I believe in my heart, like I have all along, that Ethan's story is simply a testimony towards faith. Faith in God. Faith in His Word. Nothing else explains it. Nothing else can take away from it. Early on in Ethan's diagnosis and immediate treatment, through the verse a friend gave me, I decided to challenge God. Not in a disrespectful way, I assure you. But I had long read verses like, "whatever you ask in my name, believing you will receive it", or "if you have faith even the size of a mustard seed, you would be able to tell the mountains to move into the ocean and they would do it" (those are completely my paraphrasing, however you get the idea). And I desperately wanted the rewards of such faith to happen in our lives. So that's how I approached each day. I certainly had moments of giving up. You only have to look back at some of my posts from last year to see that. But I kept clinging to the verses you see on my blog. I kept clinging to faith in God's power. I put "faith" to the task of revealing the truth in God's Word. And I'm unashamed to tell you - that God was faithful each step of the way. I would believe that Ethan would continually to better. Simply because God would make good on His promises of faith in Scripture. When we decide to step out in faith, we have the harder part. Blind faith - faith against the resistance or doubt of others - is not easy to always maintain. Think of Peter stepping out of the boat to walk on water towards Jesus. But I promise you this, God rewards our faith in Him. I believe in my heart that Ethan's healing is the reward of us daring to put trust in God's promises on faith found throughout the Bible.

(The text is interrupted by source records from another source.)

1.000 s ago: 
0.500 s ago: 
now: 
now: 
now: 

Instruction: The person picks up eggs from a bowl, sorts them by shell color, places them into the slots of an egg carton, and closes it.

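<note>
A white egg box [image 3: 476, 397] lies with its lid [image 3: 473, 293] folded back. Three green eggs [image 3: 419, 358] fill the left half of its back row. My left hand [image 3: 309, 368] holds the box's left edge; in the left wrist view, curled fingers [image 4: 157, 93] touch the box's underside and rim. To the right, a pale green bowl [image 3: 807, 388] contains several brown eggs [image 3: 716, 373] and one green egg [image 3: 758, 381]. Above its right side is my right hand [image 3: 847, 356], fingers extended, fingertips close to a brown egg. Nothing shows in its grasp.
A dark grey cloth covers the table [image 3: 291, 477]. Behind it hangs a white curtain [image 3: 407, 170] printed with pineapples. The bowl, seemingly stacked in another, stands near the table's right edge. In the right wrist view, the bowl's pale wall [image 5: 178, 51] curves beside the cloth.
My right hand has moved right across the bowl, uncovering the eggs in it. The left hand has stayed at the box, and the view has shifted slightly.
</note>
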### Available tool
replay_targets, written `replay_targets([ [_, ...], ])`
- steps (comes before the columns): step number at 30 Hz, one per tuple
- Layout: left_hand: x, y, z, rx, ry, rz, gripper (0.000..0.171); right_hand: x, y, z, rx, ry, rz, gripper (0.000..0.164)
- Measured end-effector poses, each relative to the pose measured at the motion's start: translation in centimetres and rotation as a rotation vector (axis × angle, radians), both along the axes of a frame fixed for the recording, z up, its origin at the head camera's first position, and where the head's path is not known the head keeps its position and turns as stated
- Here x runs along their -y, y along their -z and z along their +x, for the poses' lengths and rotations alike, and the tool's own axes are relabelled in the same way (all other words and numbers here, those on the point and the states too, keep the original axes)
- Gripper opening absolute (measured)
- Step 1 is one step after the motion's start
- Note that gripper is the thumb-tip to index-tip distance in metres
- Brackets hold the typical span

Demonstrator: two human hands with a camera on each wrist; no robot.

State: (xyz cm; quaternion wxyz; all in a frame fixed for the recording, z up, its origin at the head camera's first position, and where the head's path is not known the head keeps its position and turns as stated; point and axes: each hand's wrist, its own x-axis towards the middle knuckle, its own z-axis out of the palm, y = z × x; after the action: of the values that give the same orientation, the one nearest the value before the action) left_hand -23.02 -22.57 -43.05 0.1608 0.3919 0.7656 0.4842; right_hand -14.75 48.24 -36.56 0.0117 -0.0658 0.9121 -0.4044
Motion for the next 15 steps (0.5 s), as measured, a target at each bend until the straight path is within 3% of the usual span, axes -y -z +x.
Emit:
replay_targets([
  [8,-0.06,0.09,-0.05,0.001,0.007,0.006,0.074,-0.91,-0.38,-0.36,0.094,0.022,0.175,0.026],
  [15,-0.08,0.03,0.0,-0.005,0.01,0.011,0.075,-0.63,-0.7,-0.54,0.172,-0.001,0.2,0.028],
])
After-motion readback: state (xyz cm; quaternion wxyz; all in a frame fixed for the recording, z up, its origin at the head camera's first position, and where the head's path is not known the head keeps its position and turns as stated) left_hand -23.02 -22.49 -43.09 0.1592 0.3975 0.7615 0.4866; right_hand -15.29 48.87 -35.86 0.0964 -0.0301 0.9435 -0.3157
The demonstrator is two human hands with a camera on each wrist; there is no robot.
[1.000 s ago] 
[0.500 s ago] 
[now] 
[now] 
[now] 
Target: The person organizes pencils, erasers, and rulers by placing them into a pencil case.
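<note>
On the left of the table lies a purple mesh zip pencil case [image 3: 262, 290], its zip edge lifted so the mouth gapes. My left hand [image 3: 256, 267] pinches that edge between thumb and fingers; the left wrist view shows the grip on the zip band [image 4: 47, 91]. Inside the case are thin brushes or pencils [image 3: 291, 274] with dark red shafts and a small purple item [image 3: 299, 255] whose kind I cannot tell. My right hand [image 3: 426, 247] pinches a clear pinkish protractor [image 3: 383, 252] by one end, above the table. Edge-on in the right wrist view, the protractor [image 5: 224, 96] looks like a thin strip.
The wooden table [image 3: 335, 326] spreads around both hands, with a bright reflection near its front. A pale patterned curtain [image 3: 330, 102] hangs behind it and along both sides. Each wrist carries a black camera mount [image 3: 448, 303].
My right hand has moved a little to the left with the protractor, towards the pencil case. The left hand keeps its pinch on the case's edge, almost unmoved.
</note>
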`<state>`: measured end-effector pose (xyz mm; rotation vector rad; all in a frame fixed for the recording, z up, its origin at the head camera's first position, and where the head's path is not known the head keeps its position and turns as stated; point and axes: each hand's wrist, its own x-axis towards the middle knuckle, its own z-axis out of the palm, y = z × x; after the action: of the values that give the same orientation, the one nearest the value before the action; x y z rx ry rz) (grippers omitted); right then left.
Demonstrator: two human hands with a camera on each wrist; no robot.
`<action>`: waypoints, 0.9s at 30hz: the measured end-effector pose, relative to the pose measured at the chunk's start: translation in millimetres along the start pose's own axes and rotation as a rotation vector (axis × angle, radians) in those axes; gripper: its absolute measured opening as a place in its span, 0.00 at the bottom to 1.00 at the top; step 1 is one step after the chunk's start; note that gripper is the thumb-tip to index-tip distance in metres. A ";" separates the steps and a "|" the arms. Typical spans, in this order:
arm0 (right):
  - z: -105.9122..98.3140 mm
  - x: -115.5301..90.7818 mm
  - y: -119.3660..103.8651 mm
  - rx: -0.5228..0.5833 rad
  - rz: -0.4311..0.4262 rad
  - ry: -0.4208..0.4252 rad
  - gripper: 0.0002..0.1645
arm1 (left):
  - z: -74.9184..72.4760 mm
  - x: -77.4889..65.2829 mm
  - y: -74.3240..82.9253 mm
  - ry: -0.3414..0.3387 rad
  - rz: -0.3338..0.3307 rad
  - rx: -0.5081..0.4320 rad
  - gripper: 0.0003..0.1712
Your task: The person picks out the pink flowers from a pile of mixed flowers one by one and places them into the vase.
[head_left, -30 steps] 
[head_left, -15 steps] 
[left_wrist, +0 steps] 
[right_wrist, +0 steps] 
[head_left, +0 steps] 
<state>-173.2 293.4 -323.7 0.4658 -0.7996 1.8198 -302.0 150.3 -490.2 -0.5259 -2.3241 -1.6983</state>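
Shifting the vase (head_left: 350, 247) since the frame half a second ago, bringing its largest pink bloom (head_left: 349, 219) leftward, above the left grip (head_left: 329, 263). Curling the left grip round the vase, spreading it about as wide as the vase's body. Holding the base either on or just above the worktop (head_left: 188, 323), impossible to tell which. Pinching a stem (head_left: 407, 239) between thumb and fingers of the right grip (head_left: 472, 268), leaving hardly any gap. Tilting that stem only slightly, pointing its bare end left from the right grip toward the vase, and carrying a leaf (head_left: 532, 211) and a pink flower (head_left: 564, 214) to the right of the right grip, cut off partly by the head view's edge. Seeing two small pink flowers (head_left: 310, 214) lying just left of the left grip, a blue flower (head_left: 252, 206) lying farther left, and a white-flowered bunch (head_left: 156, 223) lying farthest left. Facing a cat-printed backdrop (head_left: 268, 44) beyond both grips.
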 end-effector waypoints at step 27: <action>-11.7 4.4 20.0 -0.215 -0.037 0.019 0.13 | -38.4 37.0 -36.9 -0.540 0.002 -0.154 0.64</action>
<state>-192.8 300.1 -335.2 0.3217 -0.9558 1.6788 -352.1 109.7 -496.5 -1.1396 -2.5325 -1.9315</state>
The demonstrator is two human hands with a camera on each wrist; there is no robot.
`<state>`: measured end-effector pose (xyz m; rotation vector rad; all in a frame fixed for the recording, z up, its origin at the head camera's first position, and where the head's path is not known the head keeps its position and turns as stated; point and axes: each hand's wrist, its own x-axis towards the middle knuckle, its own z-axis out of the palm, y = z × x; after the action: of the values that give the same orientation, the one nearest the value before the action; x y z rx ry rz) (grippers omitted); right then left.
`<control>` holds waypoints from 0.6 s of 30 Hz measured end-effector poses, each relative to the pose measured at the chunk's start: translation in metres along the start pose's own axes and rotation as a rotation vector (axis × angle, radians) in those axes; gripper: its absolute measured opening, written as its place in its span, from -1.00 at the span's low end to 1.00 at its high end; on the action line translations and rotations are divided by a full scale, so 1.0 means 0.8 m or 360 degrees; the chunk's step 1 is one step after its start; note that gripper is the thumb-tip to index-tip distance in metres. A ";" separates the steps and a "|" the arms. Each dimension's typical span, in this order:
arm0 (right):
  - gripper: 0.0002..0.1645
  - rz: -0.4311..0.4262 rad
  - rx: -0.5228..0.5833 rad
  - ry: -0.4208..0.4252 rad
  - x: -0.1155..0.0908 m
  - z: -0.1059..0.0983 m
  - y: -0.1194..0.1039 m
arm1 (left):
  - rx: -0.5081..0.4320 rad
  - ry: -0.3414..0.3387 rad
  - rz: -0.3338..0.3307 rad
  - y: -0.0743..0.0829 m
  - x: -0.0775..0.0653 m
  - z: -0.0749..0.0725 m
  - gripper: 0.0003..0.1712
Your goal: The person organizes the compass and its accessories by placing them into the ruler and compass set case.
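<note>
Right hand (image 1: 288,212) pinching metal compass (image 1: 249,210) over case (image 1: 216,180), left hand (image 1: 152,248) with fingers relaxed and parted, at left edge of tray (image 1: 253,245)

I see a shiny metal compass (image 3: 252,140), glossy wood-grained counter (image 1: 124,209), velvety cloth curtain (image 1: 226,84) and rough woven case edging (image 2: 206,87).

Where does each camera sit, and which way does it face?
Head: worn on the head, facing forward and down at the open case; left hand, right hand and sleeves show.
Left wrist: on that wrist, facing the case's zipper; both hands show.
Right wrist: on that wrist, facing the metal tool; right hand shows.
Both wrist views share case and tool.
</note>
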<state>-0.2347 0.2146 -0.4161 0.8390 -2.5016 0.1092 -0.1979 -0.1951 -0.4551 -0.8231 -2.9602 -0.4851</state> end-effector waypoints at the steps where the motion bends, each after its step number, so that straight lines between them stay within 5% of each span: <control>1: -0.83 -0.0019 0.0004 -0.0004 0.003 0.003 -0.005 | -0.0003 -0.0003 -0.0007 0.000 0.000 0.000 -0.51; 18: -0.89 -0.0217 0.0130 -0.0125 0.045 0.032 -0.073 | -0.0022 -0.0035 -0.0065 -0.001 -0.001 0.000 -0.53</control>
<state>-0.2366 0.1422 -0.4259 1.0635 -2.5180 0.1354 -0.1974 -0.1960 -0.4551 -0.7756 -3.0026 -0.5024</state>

It should be noted that I'm not suggesting that when miracles do not happen for those of us in this world, that it was not a lack of faith on that person or family's part. I'm simply stating what I believe to be specific to my family's situation. God has reasons for all of our trials. And the message of our individual "stories" are different based on His plan for our individual lives. I can only speak so boldly about the workings the Lord has revealed in my own heart. I would never want to imply His working or reasons for someone else's life. We are all unique. And even though trials may be similar to others, the plan the Lord has in those situations is specific to the factors surrounding the individual and those around them. But I am bold enough to say that He does reveals Himself to us. We don't always know the timing, the "why's", or the reasons. But He does reveal Himself in the midst. And He restores what's been broken or lost.

So basically, that's it. I'm not giving up. I'm daring to continue on. Ethan's been healed. And that's the end of it. His life will flourish. With or without preventative chemo-like medication. His life will beat the statistics of long term side effects that are supposed to hit him later in life.

His life is and will be the unending miracle of God.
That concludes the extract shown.